* **What to produce**
Would you restate all the data that follows, word for word?

* **Provided data**

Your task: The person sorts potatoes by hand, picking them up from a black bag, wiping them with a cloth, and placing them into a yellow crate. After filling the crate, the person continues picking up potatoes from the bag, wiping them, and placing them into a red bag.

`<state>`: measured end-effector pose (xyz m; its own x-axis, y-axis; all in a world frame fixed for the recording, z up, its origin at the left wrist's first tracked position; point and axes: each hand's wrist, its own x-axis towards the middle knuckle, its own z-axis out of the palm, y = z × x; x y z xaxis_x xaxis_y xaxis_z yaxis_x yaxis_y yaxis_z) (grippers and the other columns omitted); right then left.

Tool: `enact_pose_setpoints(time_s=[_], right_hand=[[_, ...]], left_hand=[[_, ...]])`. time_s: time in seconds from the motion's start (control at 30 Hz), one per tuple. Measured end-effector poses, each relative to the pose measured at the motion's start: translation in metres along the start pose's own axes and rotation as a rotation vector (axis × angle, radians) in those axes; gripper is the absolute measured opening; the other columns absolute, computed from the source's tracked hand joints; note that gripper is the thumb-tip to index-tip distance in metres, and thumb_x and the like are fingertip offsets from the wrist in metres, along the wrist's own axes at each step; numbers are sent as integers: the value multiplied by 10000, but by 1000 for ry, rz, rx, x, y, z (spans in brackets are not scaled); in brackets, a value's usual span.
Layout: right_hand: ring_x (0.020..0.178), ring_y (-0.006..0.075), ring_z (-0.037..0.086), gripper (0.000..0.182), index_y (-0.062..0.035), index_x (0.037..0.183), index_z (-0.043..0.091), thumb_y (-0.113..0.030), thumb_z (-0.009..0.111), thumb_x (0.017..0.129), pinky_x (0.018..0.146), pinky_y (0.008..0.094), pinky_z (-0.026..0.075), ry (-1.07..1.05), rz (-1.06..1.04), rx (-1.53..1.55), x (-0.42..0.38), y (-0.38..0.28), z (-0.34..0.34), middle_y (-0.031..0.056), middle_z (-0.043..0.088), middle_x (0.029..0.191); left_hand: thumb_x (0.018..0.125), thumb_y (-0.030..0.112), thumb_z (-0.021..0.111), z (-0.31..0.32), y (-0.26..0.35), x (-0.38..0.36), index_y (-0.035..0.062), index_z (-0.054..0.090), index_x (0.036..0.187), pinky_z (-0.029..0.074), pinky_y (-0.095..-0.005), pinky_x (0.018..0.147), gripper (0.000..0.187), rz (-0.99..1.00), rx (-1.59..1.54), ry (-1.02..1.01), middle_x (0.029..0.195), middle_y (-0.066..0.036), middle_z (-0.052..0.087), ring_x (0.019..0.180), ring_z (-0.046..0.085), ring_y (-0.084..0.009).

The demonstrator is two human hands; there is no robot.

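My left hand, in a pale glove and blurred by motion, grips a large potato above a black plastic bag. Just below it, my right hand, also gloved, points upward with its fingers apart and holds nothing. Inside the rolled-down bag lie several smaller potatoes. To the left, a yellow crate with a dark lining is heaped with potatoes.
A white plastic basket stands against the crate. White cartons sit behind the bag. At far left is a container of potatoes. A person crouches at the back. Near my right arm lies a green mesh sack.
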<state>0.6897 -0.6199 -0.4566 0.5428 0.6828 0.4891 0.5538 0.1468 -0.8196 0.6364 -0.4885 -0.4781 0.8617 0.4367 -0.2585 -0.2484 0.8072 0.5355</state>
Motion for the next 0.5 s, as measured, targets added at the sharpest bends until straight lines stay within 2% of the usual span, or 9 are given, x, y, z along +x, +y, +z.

* **The completed task**
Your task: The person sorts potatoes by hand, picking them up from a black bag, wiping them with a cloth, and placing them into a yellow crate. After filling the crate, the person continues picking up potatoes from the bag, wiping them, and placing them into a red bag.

`<state>`: measured end-effector pose (xyz m; its own x-axis, y-axis; all in a world frame fixed for the recording, z up, its origin at the left wrist's first tracked position; point and axes: each hand's wrist, its own x-axis towards the middle knuckle, its own z-axis out of the palm, y = z × x; x y z xaxis_x xaxis_y xaxis_z yaxis_x yaxis_y yaxis_z) (grippers and the other columns omitted); right then left.

Tool: `enact_pose_setpoints(time_s=[_], right_hand=[[_, ...]], left_hand=[[_, ...]])`. time_s: time in seconds from the motion's start (control at 30 Hz), one per tuple. Measured end-effector poses, each relative to the pose measured at the motion's start: translation in metres along the start pose's own axes and rotation as a rotation vector (axis × angle, radians) in those axes; gripper is the absolute measured opening; the other columns absolute, computed from the source's tracked hand joints; note that gripper is the thumb-tip to index-tip distance in metres, and thumb_x and the like are fingertip offsets from the wrist in metres, along the wrist's own axes at each step; numbers are sent as integers: the value multiplied by 10000, but by 1000 for ry, rz, rx, x, y, z (spans in brackets are not scaled); in brackets, a value's usual span.
Layout: right_hand: ring_x (0.020..0.178), ring_y (-0.006..0.075), ring_z (-0.037..0.086), gripper (0.000..0.182), index_y (-0.062..0.035), index_x (0.037..0.183), index_z (-0.043..0.091), thumb_y (-0.113..0.030), thumb_z (-0.009..0.111), thumb_x (0.017..0.129), pinky_x (0.018..0.146), pinky_y (0.008..0.094), pinky_z (-0.026..0.075), ry (-1.07..1.05), rz (-1.06..1.04), rx (-1.53..1.55), x (-0.42..0.38), y (-0.38..0.28), z (-0.34..0.34), middle_y (-0.031..0.056), middle_z (-0.043..0.088), middle_x (0.029..0.191); left_hand: thumb_x (0.018..0.125), thumb_y (-0.030..0.112), thumb_z (-0.021..0.111), z (-0.31..0.32), y (-0.26..0.35), x (-0.38..0.36), index_y (-0.035..0.062), index_z (-0.054..0.090), index_x (0.036..0.187), pinky_z (-0.029..0.074), pinky_y (-0.095..-0.005), pinky_x (0.018..0.147), gripper (0.000..0.187), rz (-0.99..1.00), rx (-1.59..1.54), ry (-1.02..1.01), middle_x (0.029..0.195), middle_y (-0.066..0.036), middle_z (-0.052..0.087), ring_x (0.019..0.180), ring_z (-0.046..0.085), ring_y (-0.084..0.009).

The demonstrator is two human hands; there is no robot.

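My left hand, in a pale glove and blurred by motion, grips a large potato above a black plastic bag. Just below it, my right hand, also gloved, points upward with its fingers apart and holds nothing. Inside the rolled-down bag lie several smaller potatoes. To the left, a yellow crate with a dark lining is heaped with potatoes.
A white plastic basket stands against the crate. White cartons sit behind the bag. At far left is a container of potatoes. A person crouches at the back. Near my right arm lies a green mesh sack.
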<state>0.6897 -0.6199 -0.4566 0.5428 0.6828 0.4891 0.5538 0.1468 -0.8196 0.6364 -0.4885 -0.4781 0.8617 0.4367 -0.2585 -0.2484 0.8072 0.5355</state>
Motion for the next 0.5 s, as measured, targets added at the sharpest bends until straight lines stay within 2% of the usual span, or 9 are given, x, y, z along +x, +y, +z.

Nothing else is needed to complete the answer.